=== Begin Enclosure ===

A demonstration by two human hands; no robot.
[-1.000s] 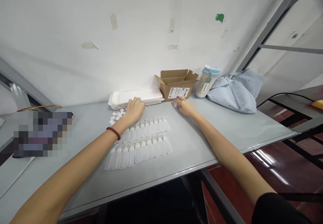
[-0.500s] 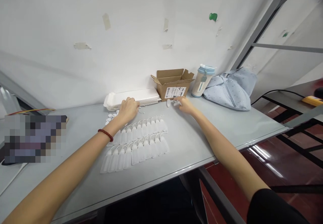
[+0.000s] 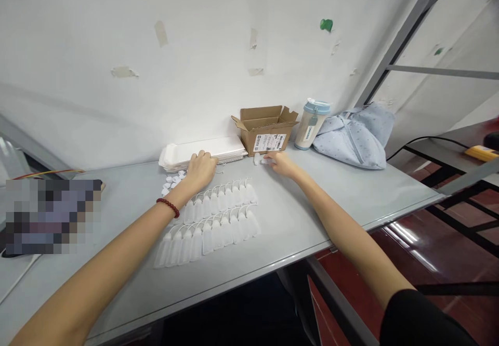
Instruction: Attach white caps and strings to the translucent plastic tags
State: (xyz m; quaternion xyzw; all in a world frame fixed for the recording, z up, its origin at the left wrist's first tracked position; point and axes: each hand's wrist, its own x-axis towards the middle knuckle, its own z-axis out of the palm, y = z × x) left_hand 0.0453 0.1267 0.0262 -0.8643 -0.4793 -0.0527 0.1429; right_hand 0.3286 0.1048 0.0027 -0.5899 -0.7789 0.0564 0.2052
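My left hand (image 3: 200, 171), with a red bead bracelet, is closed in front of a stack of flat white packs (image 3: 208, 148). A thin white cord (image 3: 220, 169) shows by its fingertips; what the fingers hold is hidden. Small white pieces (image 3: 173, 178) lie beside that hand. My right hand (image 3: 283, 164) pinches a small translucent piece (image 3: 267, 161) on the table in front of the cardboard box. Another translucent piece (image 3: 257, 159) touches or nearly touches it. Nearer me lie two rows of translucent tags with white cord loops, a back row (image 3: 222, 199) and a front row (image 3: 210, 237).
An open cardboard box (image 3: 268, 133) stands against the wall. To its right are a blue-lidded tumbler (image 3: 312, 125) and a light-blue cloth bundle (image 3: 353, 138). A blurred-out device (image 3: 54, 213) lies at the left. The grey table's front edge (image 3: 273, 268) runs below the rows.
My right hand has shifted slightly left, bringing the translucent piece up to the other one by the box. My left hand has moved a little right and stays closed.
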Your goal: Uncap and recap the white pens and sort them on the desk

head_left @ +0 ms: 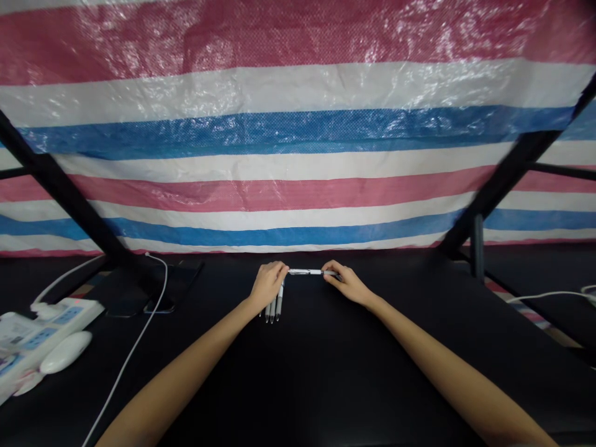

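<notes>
From the head camera, a slim white pen (307,271) lies level in the air just above a black tabletop (326,385), pinched at both ends. The left hand (269,284) and the right hand (349,282) each grip it between thumb and fingers. It should be light and stiff, with a smooth barrel that could slip, so the barrel is the surest place to hold. Three more pens (274,304) lie side by side beneath the left hand, tips toward the person; whether that hand touches them is hard to tell. That makes four pens and two hands. Further left sit one power strip (49,329) and one white mouse (66,352).
</notes>
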`<action>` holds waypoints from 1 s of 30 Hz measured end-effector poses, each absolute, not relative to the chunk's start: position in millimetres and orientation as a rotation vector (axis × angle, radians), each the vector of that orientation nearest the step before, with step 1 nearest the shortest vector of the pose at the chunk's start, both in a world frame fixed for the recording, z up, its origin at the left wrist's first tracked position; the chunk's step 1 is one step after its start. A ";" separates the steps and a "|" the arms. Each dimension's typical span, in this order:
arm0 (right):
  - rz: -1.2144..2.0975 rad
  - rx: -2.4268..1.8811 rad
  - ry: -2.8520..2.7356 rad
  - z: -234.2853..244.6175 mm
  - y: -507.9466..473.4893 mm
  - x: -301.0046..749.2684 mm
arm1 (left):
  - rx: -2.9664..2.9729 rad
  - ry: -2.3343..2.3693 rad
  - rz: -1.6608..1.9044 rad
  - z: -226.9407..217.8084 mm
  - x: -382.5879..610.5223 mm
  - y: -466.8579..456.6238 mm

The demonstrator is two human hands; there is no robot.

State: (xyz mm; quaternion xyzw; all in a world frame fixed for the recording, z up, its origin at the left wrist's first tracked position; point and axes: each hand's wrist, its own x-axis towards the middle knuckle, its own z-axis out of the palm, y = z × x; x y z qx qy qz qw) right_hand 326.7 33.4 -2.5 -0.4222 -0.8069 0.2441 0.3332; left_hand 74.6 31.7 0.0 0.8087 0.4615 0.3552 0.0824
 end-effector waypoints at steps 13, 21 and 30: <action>0.650 -1.099 -2.116 -2.5 33.6 326.4 | 2.475 1.285 1.022 3.4 77.1 28.7; 0.674 -1.075 -2.121 -3.7 34.5 326.6 | 2.443 1.283 1.040 6.1 76.9 26.0; 0.659 -1.089 -2.119 -1.1 33.2 325.8 | 2.174 1.301 1.246 -0.6 71.9 33.7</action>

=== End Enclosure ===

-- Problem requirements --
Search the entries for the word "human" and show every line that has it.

-- Written answer --
A demonstration by two human hands; no robot.
The demonstrator is two human hands; there is no robot.

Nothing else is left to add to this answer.